School staff ask about what happened, but rarely do they go deeply into the matter. Suspension is a quick, time-honored response. But its convenience cuts off any chance of understanding the kid, the symptom, or the conditions that nurtured the yucky behavior. I once heard a restorative guidance counselor ask a kid if his disruptive behavior was trying to say something. Without hesitation, he said: "We have no food. My dad's gone. I'm not sure where." What's a suspension going to accomplish?
Kicking kids out does not teach them how to behave in a community-appropriate manner. Nor does more time in front of the TV or video game get to the root of a mental or familial problem. Sometimes better classroom management, or more engaging instruction, would ward off unwanted behavior. And sometimes, to protect the other kids' learning, teachers feel they have no choice but to kick a kid out of their class. But usually, suspensions banish the problem only temporarily.
Four reasons why kids misbehave
The first two are opposite sides of the same coin:
1. Learned behavior — For example, many urban students live in families and communities where they are sworn at constantly. School staff, not uncommonly suburban themselves, can easily be offended by kids' hideous language and aggressive demeanor. It's ugly, don't get me wrong. But it's learned behavior. By all means, teach them why it's necessary to unlearn it. Help them understand that it should not spill into schools or the workplace. A restorative question might be: "Does this language (or other behavior) happen at home?" If so, it's private and needs to stay at home.

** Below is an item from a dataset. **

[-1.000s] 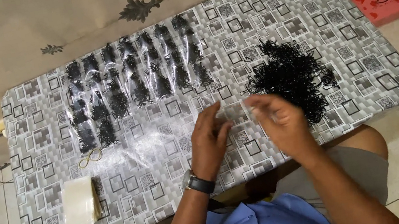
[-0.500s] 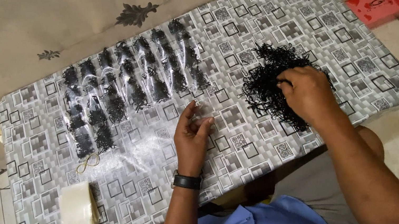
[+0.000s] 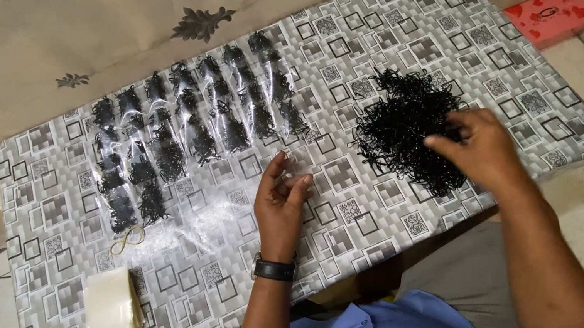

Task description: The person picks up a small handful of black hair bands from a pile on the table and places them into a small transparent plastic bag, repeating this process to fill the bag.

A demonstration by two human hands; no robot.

2. Unlearned Behavior, which is to say social skills not yet mastered — The occasional kid who comes to school eating with her hands has never been taught to use a fork. More often, when kids haven't been taught to take turns, they talk so intrusively as to be maddening. Others throw punches at the most minor offense because they've been taught to fight for survival.

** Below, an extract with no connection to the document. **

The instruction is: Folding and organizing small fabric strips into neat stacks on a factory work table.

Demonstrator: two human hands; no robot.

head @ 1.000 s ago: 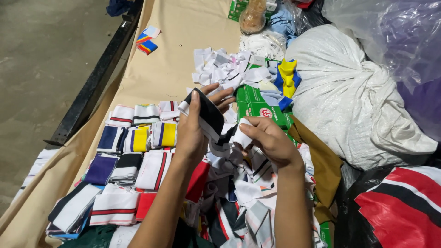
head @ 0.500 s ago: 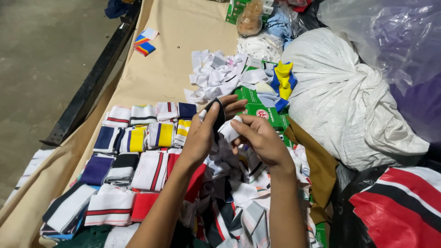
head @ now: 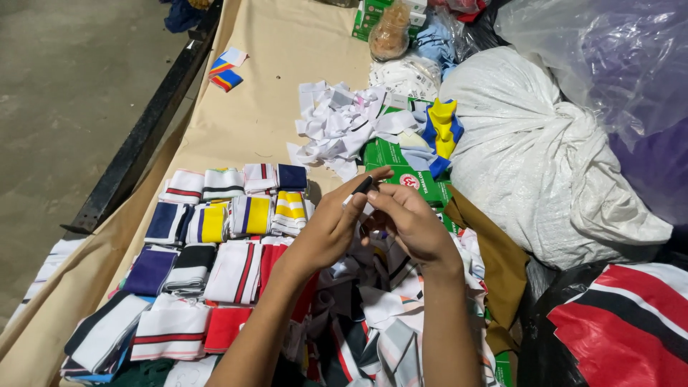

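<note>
A small black-and-white strip of ribbed knit fabric (head: 363, 186) sits at centre frame, pinched between the left hand (head: 331, 228) and right hand (head: 410, 223), above a loose heap of fabric strips (head: 373, 315). Folded striped pieces (head: 215, 236) lie in rows at lower left on the tan-covered worktop (head: 279, 57).

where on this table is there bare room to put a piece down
Bare tan cover lies above the folded striped stacks and left of the white scrap heap, up to the small striped pieces. Around the left hand and right hand it is crowded with loose fabric, green boxes and the white sack.
</note>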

3. Trauma — We have all experienced some degree of trauma in our lives — a car accident, death in the family, job loss. Healthy people manage to respond in more and less healthy ways. But kids, especially those most suffering from chaotic urban poverty, often act out as a way of expressing their distress. I knew a 6th grader who occasionally howled uncontrollably during the class. If you knew her backstory, you'd howl too. And yelling at traumatized kids often sets them off. Kicking them out effectively blames the kid for being triggered.
4. Brat behavior — Yes, some kids get away with whatever they can. I was one of them. To avoid a boring Spanish class, I snuck away with friends to smoke cigarettes. When we got caught, we lost privileges that I wanted back. I knew I ran a risk of consequences, but getting kicked out would have been an invitation to rebel yet more.
No one likes rotten, undisciplined manners and social skills.
But yelling, punishing, humiliating, lecturing, and all forms of trying to hurt the kid into compliance, do not improve social skills. They don't calm the traumatized child. They don't help the brat see her arrogant ways. They are the opposite of listening and modeling behavior we want to see.
Being heard is a powerful, palpable feeling. Suspensions shut the kid up. But what is the behavior trying to tell us? Unless we listen, we don't know. Traditional public schools have not been expected to take time to hear kids' voices, issues, and frustrations. As a result, problems and rebellion inevitably fester. We don't have to believe everything they say, but good heavens: ask. Listen. In a healthy community, all voices must be heard — kids, staff, families community members.
Because when community members — of a classroom, a school, a neighborhood — are satisfied that they're being heard, they'll establish trust. Yes, creating ways to hear each person is a heavy lift. But it is precisely what will end suspensions as we know them.